The IMPACT test battery is an online computerized neuropsychological test that produces standardized scores concerning memory, processing speed and impulse control. The test has been shown to be both reasonably sensitive and specific for concussion in athletes (Schatz et al, 2006). The test is much less costly than formal neuropsychological testing and also can be performed in less than an hour. It allows one to compare scores over time, which may be helpful in predicting recovery.
The test's use is also expanding to include other types of cognitive impairment such as hepatic encephalopathy (Tsushima et al, 2013).
The IMPACT test combined with computerized posturography is a reasonable method of assessing the consequences of a head injury to cognition and balance. The main problem, of course, is that there rarely is a pre-injury baseline. Both the IMPACT test and posturography have methods of detecting invalid tests.
What exactly is the ImPACT test good for ? Alsalaheen et al (2013) reviewed 69 studies. They stated "Although the convergent validity of ImPACT was supported, evidence of discriminant and predictive validity, diagnostic accuracy and responsiveness was inconclusive. The utility of the ImPACT test after acute symptom resolution was sparse. The review found many factors influenced the validity and utility of ImPACT scores. " So essentially, its better than nothing.
Alaslaheen et al (2016) also criticized the Impact test again and stated "Given the poor to moderate reliability of most ImPACT scores, clinicians should be cautious when ImPACT is used as a criterion for medical clearance to return to play after concussion. Because of its widespread use in concussion-related clinical research, researchers must exercise due diligence when utilizing ImPACT to evaluate outcomes after concussion or to validate other outcome measures."
Invalid testing (ImPACT):
The prevalence of invalid testing on the IMPACT testing is high in younger individuals. According to Abeare et al(2018), in a study of normal athletes undergoing "baseline" testing, more than half aged 10-21 years old failed at least one of four validity indicators. About 84% of athletes between the age of 10-14 failed at least one validity indicator. These are individuals who have no motivation to malinger. It suggests that validity norms should be age-normed, and also that invalidity indicators should be taken with several "grains of salt" in athletes between the ages of 10-14.

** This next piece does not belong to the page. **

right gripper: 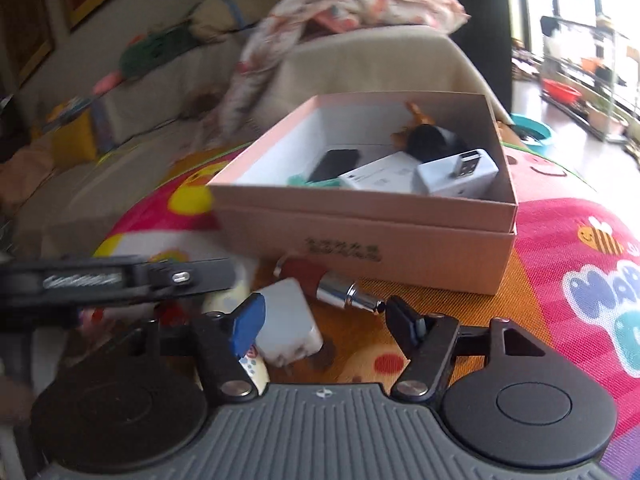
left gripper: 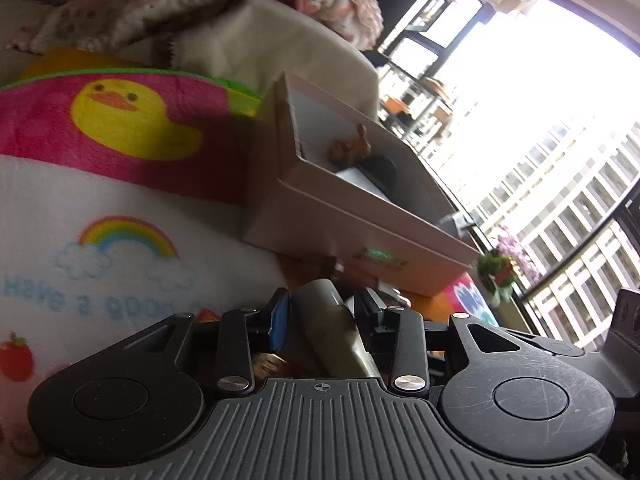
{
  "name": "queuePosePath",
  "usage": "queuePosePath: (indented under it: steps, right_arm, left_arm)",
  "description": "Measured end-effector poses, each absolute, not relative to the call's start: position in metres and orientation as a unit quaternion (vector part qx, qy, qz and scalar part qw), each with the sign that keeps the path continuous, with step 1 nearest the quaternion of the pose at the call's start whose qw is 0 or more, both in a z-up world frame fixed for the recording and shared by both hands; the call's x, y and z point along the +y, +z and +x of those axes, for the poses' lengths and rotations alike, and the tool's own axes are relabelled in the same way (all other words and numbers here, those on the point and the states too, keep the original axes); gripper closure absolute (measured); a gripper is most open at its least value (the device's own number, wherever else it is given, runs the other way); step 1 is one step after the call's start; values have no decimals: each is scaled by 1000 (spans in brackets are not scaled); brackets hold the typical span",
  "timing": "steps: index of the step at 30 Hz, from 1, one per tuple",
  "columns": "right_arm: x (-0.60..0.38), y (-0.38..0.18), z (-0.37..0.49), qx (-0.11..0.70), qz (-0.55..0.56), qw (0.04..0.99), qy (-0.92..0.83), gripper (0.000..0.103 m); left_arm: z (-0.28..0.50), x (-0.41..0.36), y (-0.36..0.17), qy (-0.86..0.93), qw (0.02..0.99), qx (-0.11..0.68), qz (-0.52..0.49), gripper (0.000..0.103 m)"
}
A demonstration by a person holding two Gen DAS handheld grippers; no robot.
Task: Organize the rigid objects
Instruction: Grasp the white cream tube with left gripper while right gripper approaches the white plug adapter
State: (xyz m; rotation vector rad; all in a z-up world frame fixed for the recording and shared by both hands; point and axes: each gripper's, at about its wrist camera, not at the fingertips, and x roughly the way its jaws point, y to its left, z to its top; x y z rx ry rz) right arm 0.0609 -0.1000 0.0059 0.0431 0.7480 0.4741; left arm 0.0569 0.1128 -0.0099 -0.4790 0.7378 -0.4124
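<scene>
Left gripper (left gripper: 320,312) clamped on beige tube (left gripper: 334,328), tube tilted between pads, just short of pink box (left gripper: 360,236). Right gripper (right gripper: 324,320) jaws apart, nothing gripped; white plug adapter (right gripper: 288,320) lies on colourful mat (right gripper: 560,240) by blue pad, not pressed. Red-and-chrome cylinder (right gripper: 332,284) on mat against box front. Box (right gripper: 360,240) holds white chargers (right gripper: 420,176), black items, brown figurine (left gripper: 352,146).
</scene>
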Motion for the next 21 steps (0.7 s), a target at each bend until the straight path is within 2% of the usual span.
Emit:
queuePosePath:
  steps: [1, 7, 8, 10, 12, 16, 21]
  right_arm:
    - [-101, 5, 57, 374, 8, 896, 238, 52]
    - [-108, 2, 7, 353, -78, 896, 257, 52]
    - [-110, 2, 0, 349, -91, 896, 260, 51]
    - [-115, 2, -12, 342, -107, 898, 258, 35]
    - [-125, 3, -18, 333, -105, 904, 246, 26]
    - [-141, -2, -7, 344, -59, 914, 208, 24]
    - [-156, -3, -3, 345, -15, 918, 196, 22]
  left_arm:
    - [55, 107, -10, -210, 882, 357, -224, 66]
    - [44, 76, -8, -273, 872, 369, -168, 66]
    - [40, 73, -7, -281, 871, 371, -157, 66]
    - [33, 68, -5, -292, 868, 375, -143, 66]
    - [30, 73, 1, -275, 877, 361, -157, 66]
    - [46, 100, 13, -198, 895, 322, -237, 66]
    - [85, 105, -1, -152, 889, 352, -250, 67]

Invalid scores are also common in college athletes, according to Szabo et al (2013). 28% of scores post concussion suggested "invalid". Walton et al (2018) als pointed out a rather high prevalence of invalidity (16%) in University athletes. Invalid scores are also more common in students with academic difficultlies (Manderino et al, 2018).
The ImPACT test is "normed" for various age groups. Tsushima et al (2018) suggested that norms should be used for age, sex, and ethnicity. However, this suggests that this test can somehow be used as a diagnostic tool. We ourselves think that it is a severity tool, and mainly has meaning on retest. Gardner et al (2012) felt that a single ImPACT test was not useful in managing sports concussion.
We offer IMPACT testing for individuals with concussions in our dizziness practice. We think it is mainly useful for measuring the rate of recovery.
We were recently (2015) puzzled to get an advertisement from Athletico Physical therapy for "BNA" testing. BNA was defined as "Brain Network Activity". We wondered - -what is BNA testing ? And why is a physical therapy chain testing brain networks -- we thought that physical therapists took care of physical injuries. We didn't think that they diagnosed brain networks, or for that matter, treated brain networks. The advertisement is here.
It turns out that BNA testing is an a computerized EEG, marketed for concussion management. EEG's are electroencephalograms -- a measure of brain electrical activity.
It seems to us that BNA testing is a diagnostic procedure, similar to the QEEG or brain mapping, that is sometimes offered in Chiropractic settings. As a very experienced neurologist, who has 30+ years of experience caring for patients with vestibular disorders, I have no idea at all what I would do with a QEEG or BNA test result. It would be entirely useless to me.
Furthermore, I also don't see why a physical therapy chain, such as Athletico, is doing brain wave testing.Why not have opticians testing brain networks too ? Or perhaps podiatrists ? After all, the brain is involved with everything.
As the saying goes -- Caveat Emptor.
Yet another online concussion test is the "King-Devick" test. This one is marketed through the Mayo Clinic. It is quicker and easier than the Impact test. According to Tjarks et al (2013), "Cognitive visual performance testing using KD has utility in concussion evaluation. Validation would further establish KD as an effective ancillary tool in longitudinal concussion management and research." In other words, the KD test might be useful, but nobody has proven that it is valid.